Collected data entries
━━━━━━━━━━━━━━━━━━━━━━━━━━━━━━

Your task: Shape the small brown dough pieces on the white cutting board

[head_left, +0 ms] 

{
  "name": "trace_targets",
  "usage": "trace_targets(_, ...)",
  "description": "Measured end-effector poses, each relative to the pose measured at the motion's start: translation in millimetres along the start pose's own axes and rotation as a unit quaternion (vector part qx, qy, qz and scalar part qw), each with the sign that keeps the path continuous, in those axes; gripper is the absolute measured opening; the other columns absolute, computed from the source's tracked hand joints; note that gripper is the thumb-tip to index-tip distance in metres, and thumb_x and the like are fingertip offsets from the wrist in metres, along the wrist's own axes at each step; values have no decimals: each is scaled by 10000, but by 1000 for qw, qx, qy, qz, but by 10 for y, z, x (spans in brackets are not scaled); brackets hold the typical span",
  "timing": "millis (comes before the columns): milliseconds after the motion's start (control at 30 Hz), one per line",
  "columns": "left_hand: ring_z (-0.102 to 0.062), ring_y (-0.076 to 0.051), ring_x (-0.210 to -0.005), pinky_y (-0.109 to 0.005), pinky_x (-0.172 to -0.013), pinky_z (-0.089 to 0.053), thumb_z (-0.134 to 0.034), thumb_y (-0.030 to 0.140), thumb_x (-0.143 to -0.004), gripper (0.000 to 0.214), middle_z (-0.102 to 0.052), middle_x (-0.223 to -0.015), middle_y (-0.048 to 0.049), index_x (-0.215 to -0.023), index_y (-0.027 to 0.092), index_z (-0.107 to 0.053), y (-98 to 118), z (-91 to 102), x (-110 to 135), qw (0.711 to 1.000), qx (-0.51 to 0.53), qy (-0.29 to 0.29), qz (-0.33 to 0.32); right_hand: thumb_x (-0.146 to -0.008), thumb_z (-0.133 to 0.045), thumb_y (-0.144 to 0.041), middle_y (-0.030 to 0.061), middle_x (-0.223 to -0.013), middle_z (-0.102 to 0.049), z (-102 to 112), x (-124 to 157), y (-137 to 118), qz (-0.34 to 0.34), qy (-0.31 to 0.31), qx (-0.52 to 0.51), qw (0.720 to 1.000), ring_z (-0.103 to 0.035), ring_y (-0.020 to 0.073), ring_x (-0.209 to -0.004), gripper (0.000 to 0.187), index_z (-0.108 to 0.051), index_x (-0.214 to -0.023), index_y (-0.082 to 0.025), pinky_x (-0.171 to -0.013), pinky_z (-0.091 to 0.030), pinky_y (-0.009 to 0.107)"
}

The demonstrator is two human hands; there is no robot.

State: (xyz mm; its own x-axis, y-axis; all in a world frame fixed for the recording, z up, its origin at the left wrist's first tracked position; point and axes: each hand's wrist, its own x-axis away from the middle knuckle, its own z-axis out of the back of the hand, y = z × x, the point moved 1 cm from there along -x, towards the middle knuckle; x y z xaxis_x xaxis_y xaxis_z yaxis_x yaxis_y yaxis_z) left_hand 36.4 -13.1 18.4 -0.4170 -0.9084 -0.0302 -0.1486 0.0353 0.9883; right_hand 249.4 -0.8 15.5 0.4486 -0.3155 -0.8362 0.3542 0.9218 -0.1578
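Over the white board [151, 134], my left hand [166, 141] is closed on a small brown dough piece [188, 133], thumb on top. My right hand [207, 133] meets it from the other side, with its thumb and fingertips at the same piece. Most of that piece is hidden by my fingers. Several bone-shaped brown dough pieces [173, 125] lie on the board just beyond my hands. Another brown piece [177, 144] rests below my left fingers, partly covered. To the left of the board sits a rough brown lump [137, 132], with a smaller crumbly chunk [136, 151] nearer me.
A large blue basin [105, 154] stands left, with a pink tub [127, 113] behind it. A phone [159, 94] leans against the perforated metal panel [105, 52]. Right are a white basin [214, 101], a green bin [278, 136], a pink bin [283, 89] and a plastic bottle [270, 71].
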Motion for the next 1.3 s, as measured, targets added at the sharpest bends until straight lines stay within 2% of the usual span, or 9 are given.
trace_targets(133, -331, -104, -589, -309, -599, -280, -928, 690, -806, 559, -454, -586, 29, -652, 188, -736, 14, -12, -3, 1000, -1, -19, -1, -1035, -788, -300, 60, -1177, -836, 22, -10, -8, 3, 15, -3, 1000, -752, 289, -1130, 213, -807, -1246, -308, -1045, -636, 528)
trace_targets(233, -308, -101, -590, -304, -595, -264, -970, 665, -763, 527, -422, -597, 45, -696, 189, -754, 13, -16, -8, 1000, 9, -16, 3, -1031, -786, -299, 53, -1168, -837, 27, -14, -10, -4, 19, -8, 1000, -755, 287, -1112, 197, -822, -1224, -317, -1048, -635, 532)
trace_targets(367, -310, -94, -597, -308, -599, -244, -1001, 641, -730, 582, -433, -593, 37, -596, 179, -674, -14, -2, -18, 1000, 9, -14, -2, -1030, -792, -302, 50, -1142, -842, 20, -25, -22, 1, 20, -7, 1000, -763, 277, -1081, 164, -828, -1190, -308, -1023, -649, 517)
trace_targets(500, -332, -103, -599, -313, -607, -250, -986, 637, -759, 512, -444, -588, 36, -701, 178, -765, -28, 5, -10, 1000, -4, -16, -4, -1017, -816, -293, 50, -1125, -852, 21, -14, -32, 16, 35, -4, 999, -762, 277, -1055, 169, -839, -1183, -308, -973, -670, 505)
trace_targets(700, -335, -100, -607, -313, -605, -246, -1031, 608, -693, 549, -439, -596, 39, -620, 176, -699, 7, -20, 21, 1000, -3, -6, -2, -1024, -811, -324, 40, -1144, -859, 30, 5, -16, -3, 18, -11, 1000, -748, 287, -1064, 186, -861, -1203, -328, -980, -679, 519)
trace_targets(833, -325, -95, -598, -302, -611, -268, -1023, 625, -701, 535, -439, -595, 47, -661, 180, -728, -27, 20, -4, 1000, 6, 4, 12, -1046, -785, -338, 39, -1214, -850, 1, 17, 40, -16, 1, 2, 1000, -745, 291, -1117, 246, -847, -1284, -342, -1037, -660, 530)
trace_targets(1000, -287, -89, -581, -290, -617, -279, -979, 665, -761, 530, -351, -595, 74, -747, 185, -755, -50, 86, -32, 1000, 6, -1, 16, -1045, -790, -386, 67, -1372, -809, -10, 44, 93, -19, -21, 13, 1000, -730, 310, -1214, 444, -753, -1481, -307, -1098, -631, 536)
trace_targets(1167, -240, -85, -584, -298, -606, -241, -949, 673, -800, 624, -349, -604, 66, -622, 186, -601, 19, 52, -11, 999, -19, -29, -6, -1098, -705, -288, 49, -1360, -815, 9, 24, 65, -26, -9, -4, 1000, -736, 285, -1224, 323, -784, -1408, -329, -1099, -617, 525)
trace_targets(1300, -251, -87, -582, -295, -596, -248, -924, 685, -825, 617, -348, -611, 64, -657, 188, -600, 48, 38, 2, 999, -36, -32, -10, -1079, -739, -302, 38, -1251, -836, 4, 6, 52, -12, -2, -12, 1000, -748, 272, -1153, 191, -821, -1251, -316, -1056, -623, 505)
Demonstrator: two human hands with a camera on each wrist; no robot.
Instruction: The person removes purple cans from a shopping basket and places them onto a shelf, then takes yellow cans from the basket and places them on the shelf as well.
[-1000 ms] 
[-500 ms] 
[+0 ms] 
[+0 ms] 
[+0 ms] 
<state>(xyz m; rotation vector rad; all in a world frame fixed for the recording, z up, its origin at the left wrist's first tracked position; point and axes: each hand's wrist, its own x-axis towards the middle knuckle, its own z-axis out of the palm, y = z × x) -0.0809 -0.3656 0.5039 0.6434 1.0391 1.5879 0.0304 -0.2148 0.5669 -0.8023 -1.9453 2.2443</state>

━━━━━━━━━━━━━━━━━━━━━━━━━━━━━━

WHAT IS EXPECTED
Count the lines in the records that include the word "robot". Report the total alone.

WRITTEN ANSWER
2